PyTorch Demo Application

This demo application does image classification from camera output and text classification in the same github repo.

To get device camera output it uses Android CameraX API. All the logic that works with CameraX is separated to org.pytorch.demo.vision.AbstractCameraXActivity class.

void setupCameraX() {
    final PreviewConfig previewConfig = new PreviewConfig.Builder().build();
    final Preview preview = new Preview(previewConfig);
    preview.setOnPreviewOutputUpdateListener(output -> mTextureView.setSurfaceTexture(output.getSurfaceTexture()));

    final ImageAnalysisConfig imageAnalysisConfig =
        new ImageAnalysisConfig.Builder()
            .setTargetResolution(new Size(224, 224))
            .setCallbackHandler(mBackgroundHandler)
            .setImageReaderMode(ImageAnalysis.ImageReaderMode.ACQUIRE_LATEST_IMAGE)
            .build();
    final ImageAnalysis imageAnalysis = new ImageAnalysis(imageAnalysisConfig);
    imageAnalysis.setAnalyzer(
        (image, rotationDegrees) -> {
          analyzeImage(image, rotationDegrees);
        });

    CameraX.bindToLifecycle(this, preview, imageAnalysis);
  }

  void analyzeImage(android.media.Image, int rotationDegrees)

Where the analyzeImage method process the camera output, android.media.Image.

It uses the aforementioned TensorImageUtils.imageYUV420CenterCropToFloat32Tensor method to convert android.media.Image in YUV420 format to input tensor.

After getting predicted scores from the model it finds top K classes with the highest scores and shows on the UI.

Language Processing Example

Another example is natural language processing, based on an LSTM model, trained on a reddit comments dataset. The logic happens in TextClassificattionActivity .

Result class names are packaged inside the TorchScript model and initialized just after initial module initialization. The module has a get_classes method that returns List[str], which can be called using method Module.runMethod(methodName):

    mModule = Module.load(moduleFileAbsoluteFilePath);
    IValue getClassesOutput = mModule.runMethod("get_classes");

The returned IValue can be converted to java array of IValue using IValue.toList() and processed to an array of strings using IValue.toStr():

    IValue[] classesListIValue = getClassesOutput.toList();
    String[] moduleClasses = new String[classesListIValue.length];
    int i = 0;
    for (IValue iv : classesListIValue) {
      moduleClasses[i++] = iv.toStr();
    }

Entered text is converted to java array of bytes with UTF-8 encoding. Tensor.fromBlobUnsigned creates tensor of dtype=uint8 from that array of bytes.

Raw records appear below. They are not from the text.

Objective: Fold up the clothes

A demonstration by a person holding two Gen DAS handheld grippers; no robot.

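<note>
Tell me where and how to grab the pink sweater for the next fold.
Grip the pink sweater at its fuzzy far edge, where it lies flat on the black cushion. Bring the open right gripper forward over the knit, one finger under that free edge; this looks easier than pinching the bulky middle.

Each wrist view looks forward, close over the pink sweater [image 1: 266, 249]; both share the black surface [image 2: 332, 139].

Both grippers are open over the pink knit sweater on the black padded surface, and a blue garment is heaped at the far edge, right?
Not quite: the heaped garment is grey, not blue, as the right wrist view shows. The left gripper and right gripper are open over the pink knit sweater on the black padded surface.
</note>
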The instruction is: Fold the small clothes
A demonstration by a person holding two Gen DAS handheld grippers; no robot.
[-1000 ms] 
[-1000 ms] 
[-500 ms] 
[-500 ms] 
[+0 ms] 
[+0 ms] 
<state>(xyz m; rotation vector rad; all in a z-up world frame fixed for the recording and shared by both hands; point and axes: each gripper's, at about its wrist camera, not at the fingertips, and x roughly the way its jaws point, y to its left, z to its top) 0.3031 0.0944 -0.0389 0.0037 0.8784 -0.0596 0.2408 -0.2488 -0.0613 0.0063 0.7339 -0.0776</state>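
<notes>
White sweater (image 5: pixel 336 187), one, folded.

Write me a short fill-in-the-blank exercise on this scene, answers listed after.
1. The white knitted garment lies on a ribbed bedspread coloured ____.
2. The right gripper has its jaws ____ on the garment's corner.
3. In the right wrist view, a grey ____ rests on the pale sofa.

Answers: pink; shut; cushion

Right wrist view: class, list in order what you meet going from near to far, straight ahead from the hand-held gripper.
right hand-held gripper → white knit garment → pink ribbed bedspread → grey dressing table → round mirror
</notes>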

    byte[] bytes = text.getBytes(Charset.forName("UTF-8"));
    final long[] shape = new long[]{1, bytes.length};
    final Tensor inputTensor = Tensor.fromBlobUnsigned(bytes, shape);

Running inference of the model is similar to previous examples:

Tensor outputTensor = mModule.forward(IValue.from(inputTensor)).toTensor()

After that, the code processes the output, finding classes with the highest scores.